For Deep Impact to continue onto the new target and complete a mission there will cost significantly more, and with NASA currently trying to juggle its budget to be able to cope with the Bush vision for Moon, Mars and Beyond it is understandable that they will need to think hard. But to fail to act now to at least keep that option open is terrible.

NASA have been on a good run for a while now. The machine exploration side of the organisation has been more than keeping their end up while the human exploration side comes to terms with life post-Columbia. In that period we have had the amazing Cassini-Huygens mission to Saturn and Titan, the plucky little Mars rovers that are still going and now Deep Impact. All have generated much public interest, also recently renewed thanks to the exploits of SpaceShipOne and the X-Prize. But consistently NASA seems to be trying to shoot itself in the foot.

Take for example the massive public outcry over the threat to cancel the Hubble repair mission and cut short the life of the greatest telescope ever built. Another example comes from the threat to stop support to the Voyager probes, just when they are passing through the very edges of our solar system, a feat that could not be re-created for decades even if NASA decided to go there tomorrow.

NASA do say that every extended mission takes money away from new or proposed missions, which is a good point. But really we should be questioning why it takes so much money to support these missions. It costs almost $4.2M to support the two Voyager probes, mostly this is to cover the expense of monitoring the signals from the craft using the Deep Space Network. This is a series of large (70m) dishes around the world which monitor all deep space missions. The systems of the DSN grab the signals, process them and route them around the world to the relevant scientists that need them.
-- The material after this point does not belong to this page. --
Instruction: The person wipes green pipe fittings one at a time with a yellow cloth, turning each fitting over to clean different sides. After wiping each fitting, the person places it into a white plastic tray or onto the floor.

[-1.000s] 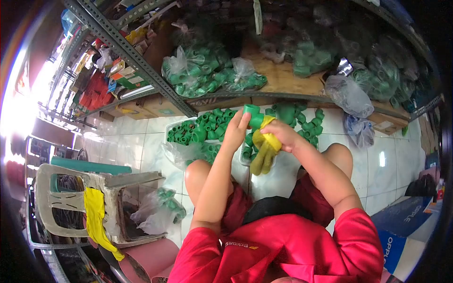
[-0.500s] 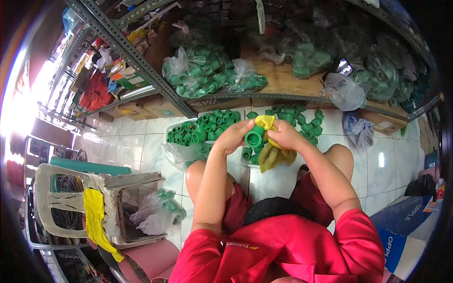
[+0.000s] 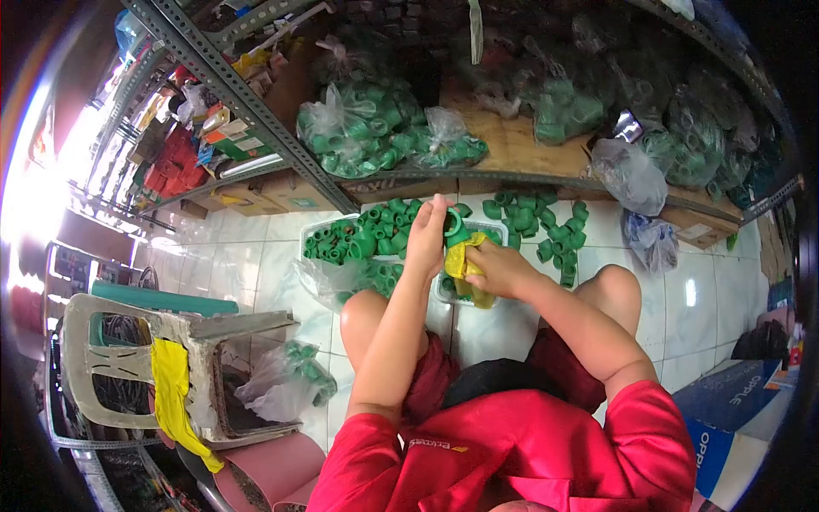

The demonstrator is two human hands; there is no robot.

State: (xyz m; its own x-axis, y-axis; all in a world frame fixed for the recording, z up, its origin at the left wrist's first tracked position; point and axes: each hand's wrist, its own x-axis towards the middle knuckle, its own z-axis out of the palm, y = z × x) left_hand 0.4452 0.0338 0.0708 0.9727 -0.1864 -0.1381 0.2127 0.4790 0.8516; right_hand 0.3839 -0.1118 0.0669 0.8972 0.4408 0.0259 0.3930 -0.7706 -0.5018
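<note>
A green plastic pipe fitting (image 3: 455, 229) is between my hands, its round opening tilted up. My left hand (image 3: 426, 239) grips it from the left, with the fingers pointing away from me and partly hidden. My right hand (image 3: 499, 270) is closed on a yellow cloth (image 3: 463, 259), which presses against the near side of the fitting. Under my hands stands a white tray (image 3: 505, 232), with some green fittings in it. To its left, a second tray (image 3: 304, 242) is heaped with green fittings (image 3: 358, 237).
Loose green elbow fittings (image 3: 563, 239) lie on the tiled floor. Bagged fittings (image 3: 354, 128) fill the metal-framed shelf ahead. At left stands a worn plastic chair (image 3: 111, 363) with a yellow cloth strip (image 3: 171, 388) over it. A blue-white box (image 3: 734, 397) is at right.
The fitting has turned, so its opening faces away and upward. My left hand has rotated upright, and my right hand with the cloth has moved left and toward me.
</note>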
They do fantastic work, listening for the faintest of signals from the furthest reaches of the solar system.

Understandable though all of this is, each of these potential project cancellations has been announced and responded to in an individual fashion, instead of looking to more long term solutions to these problems.

To start off it appears as if NASA got so used to missions failing over the last couple of decades that they do not regularly plan for the potential of missions being a complete or better success. Why is it that the Deep Impact mission planners know exactly where they would go next, and that the first stage of that would have to happen within a month, yet NASA has not been able to decide ahead of time if it would be willing to fund this?

Shouldn't NASA require that all projects plan for such eventualities, provide cost estimates for extensions, and why is there not a way of grouping some of these costs together? Shouldn't there be a department in NASA which is tasked with caring for aging, but still useful missions?

NASA has lost a fantastic PR opportunity, should they have made the decision on the future of Deep Impact, on the proviso that it worked, then this could ridden the wave of popular press that this mission has had over the last few days. Now that boat has sailed and NASA's indecision is just making them look silly.

Should Deep Impact be allowed to continue on to its next target it would take three and a half years to get there. This would be just enough time for the world's comet studying scientists to analyse all of the data returned from the recent encounter, debate it and plan what aspects to look for in the next encounter. I really hope they get that opportunity.